In disputing Myth Five, "There is No Alternative," Wilson relies on a series of his own theories and mental exercises to show that abandoning nuclear weapons is possible and desirable. He responds to the argument that "the genie is out of the bottle" with nuclear arms and that we therefore cannot go back, for example, by bringing up penny-farthing bicycles and perambulators. These antiquated bicycles with the giant front wheels and baby carriages with built-in gas masks did not disappear because we had to disenvent them, he says, but fell out of use when we realized the technology lacked utility. So too with nuclear weapons.

This abstract approach is an odd way to address to the issue, given the myriad instances of successful nonproliferation efforts he could have referenced instead. Countries like Australia, Sweden, and Switzerland once assumed that atomic bombs were merely the next development in military technology and that they would certainly acquire them eventually. South Africa was for a brief period a nuclear power, but in 1989 became the only nation in history to voluntarily disassemble its arsenal. There are only eight confirmed nuclear states instead of the 30 there could have been. (Primary credit for that arguably goes to the Nuclear Non-Proliferation Treaty and the International Atomic Energy Agency.)

These facts illustrate proven strategies for nuclear reduction, and they are evidence that stockpiling weapons of mass destruction is by no means inevitable.

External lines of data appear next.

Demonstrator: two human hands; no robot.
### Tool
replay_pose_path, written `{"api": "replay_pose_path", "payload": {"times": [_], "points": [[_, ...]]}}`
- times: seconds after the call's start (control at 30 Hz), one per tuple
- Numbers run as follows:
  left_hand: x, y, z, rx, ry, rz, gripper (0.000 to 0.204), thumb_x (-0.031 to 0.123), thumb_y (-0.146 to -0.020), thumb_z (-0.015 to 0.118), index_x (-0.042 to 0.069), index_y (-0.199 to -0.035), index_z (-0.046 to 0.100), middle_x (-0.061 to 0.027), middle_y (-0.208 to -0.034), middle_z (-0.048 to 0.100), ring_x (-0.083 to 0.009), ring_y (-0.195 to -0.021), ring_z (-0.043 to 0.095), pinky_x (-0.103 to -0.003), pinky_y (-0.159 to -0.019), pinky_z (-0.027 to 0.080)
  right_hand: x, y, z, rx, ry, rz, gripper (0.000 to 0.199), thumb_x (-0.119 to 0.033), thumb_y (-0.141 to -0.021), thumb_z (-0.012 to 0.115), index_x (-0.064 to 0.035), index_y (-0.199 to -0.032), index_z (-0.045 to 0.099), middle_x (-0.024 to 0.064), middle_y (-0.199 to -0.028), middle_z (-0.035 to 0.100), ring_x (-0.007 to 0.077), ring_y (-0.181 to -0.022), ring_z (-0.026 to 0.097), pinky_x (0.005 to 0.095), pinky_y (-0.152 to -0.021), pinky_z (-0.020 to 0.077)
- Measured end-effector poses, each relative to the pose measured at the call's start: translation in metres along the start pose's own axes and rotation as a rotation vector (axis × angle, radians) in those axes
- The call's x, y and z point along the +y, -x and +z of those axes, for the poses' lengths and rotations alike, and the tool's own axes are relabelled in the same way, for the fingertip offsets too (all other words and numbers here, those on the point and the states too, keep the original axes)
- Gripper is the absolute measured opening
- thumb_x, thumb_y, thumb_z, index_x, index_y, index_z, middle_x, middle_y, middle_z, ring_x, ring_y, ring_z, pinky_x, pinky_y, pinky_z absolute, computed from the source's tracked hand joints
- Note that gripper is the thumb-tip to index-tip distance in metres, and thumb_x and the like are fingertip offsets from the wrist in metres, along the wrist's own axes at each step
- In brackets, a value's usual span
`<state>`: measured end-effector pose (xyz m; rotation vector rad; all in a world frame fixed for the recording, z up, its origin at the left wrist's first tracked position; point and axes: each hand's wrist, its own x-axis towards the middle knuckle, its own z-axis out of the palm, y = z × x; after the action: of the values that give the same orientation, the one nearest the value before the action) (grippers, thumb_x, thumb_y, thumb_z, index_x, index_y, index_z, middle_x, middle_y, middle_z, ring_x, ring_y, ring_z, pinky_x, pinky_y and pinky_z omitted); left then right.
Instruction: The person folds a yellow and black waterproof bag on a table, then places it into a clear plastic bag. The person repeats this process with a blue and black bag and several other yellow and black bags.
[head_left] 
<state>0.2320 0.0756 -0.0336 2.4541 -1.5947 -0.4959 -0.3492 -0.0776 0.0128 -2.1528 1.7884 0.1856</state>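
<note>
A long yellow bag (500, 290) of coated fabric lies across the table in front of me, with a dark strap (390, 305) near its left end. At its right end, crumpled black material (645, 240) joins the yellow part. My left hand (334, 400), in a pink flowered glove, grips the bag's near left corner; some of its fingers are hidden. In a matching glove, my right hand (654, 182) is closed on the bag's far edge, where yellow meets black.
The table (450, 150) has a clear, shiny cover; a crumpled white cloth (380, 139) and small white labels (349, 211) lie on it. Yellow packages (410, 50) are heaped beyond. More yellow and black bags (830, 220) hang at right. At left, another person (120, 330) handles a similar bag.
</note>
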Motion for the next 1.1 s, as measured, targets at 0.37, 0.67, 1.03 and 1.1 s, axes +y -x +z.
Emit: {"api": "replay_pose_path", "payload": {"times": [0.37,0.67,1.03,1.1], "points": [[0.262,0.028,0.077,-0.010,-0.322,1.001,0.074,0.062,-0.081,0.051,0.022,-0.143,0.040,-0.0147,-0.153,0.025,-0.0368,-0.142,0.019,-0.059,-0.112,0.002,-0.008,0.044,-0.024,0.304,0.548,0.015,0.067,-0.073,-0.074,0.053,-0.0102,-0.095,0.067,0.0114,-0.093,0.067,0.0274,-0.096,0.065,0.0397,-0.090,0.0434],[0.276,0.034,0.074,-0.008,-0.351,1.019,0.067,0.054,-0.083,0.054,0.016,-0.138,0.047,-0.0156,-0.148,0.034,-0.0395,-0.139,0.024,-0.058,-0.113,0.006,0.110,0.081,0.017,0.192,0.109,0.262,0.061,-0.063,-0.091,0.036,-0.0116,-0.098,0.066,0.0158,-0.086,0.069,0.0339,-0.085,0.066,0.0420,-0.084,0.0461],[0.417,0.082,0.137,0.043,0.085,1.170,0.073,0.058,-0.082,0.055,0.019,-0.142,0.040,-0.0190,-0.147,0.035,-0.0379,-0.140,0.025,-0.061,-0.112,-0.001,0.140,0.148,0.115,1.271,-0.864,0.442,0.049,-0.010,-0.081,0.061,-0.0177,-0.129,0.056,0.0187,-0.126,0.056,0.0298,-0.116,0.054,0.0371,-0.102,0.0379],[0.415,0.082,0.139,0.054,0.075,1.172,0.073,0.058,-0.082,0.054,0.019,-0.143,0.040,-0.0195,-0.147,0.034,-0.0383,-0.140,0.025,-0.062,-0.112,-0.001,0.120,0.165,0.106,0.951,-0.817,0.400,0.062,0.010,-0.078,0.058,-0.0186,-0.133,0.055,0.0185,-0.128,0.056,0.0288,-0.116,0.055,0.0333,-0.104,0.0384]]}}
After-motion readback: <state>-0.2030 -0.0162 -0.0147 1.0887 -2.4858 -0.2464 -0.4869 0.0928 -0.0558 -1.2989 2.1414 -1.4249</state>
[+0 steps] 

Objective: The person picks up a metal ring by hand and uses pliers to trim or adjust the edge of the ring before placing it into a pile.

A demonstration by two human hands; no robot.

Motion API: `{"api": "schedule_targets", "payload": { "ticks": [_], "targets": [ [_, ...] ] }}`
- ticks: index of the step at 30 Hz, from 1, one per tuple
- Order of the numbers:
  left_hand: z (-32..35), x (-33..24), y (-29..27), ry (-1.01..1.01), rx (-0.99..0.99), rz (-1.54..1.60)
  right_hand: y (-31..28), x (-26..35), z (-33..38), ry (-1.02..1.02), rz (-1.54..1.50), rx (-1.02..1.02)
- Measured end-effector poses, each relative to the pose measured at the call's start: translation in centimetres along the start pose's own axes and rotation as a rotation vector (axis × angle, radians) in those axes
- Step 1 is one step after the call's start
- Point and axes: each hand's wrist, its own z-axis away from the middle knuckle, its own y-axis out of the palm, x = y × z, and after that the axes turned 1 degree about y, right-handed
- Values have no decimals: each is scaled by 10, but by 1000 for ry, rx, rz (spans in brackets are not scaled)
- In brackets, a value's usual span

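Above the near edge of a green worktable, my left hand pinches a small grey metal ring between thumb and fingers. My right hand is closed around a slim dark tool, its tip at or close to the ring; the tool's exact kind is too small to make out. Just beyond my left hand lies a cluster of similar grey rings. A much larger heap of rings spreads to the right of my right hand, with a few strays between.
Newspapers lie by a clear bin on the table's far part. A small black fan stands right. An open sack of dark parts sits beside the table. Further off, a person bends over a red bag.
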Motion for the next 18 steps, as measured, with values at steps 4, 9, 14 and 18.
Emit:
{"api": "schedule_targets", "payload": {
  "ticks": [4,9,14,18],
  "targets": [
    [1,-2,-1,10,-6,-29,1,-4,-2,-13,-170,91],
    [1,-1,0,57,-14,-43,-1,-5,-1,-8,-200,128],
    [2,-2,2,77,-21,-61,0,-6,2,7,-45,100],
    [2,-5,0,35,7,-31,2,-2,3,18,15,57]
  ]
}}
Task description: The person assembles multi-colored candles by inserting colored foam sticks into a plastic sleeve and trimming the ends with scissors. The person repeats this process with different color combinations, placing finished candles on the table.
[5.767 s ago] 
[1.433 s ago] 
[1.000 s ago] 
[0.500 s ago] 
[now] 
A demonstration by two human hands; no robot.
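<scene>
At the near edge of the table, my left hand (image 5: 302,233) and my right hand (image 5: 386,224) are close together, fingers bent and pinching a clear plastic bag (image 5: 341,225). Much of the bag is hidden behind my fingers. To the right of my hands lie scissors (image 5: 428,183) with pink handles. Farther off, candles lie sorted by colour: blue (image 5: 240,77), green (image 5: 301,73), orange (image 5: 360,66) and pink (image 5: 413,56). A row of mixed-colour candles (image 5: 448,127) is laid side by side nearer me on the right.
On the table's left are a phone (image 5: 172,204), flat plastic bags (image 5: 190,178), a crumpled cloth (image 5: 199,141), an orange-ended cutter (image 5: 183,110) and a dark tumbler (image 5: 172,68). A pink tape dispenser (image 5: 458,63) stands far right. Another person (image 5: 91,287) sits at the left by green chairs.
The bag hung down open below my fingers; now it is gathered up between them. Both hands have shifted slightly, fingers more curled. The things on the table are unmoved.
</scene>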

Yet Wilson strangely eschews these examples in favor of his own conjecturing, fittingly concluding his book against nuclear weaponry not with a bang, but with a whimper.

Despite these shortcomings, Wilson has produced a quick, digestible, and intelligent read. Even diehard Mutually Assured Destruction theorists will gain a deeper understanding of the history surrounding nuclear weapons, and most readers will begin to doubt the quasi-magical qualities often attributed to atom bombs.